I pushed these uncomfortable questions aside, said “thank you, universe,” for gifting me with a healthy baby and a swift recovery, and jumped into the chaotic bliss of motherhood. I became pregnant with my second child 2.5 years later. I knew right away that I wanted another shot at birthing my baby the way nature intended, and the way it felt intuitively right for me. I had done my homework and knew that my best chances for giving my baby a gentle entrance into this world without unnecessary interventions was to deliver at home.

As long as my baby and I were healthy during the pregnancy, I would stay home for his or her birth. And so it happened that baby Kanoa was born in the loving familiarity of our own home (on my yoga mat!), with my husband and two midwives present. My hands were the first to touch him.

I dove deep into my yoga practices as preparation for this beautiful birth. Since both my body and my baby had been in optimal health for a low-risk, natural delivery, I knew it was my mind I had to prepare. During hours of mat time, meditation practice, research into the facts of birthing and exploration of my emotional and mental space, I realized that I actually believed, deep down, that there really was something wrong with me and Mother Nature.

I feared that even for a healthy mama and baby, medical technology could do a better job. Once I knew that this seed of doubt existed in me, I had something to work with. I knew what needed to be released.

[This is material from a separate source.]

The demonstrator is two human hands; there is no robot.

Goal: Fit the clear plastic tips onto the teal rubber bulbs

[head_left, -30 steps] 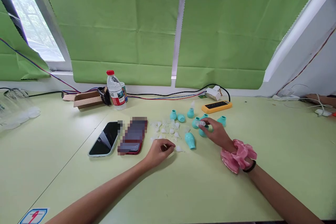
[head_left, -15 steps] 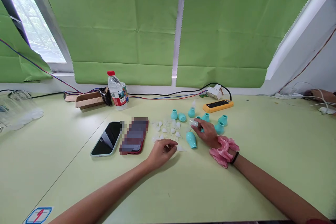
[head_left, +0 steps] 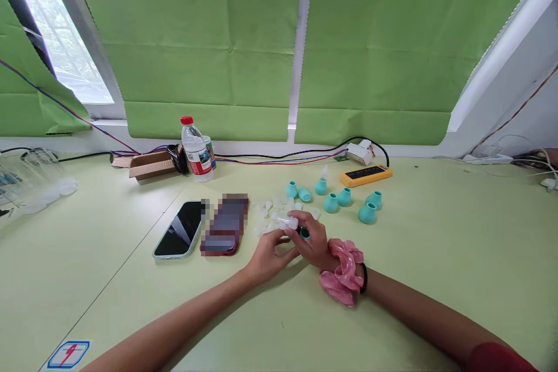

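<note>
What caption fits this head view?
Both hands meet at a clear plastic piece on the green table: right hand holds it, left hand alongside, teal bulbs behind.

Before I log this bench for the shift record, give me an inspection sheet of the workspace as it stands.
Surface: pale green table, no spills seen.
Work things: teal bulb and clear plastic piece in the right hand; loose teal bulbs; white tips scattered.
Clutter: two phones, water bottle, cardboard box, yellow device.
Hands: left hand meets the right over the parts; what it pinches cannot be told.
Cables: black, red and blue wires along the back edge.
Surroundings: green blinds, window at left.
</note>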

By the time Kanoa was ready to come earth side, I was ready. Endeavoring to leave no stone unturned, I had worked through my issues and felt as ready as I could be to fully experience this birth no matter how it played out. My body received this acceptance; I breathed, relaxed and opened, and I reached the second stage of labor (the pushing stage) very quickly. The 6 hours we were in the second stage, however, dragged on.

It was exhausting, painful, beyond intense and tremendously tough on my mind. The “I” that was perceiving this pain was also resisting it, thereby resisting the birth itself. I knew that my resistance was extending the labor and I needed to go deeper and surrender.My midwife kept telling me to “go into the pain.” I tried to allow what I perceived as pain to just happen, instead of running away from it, which I couldn’t do anyway.

At one point, I was afraid, but of what, I didn’t know. My midwife reassured me to allow that emotion to happen, to release, that “even if you feel afraid, the baby will still come,” (which reminded me of the Zen saying, “If you understand, things are just as they are. If you don’t understand, things are still just as they are”). With great compassion, she held my hands, looked me in the eyes, and reminded me that only I could bring this baby out.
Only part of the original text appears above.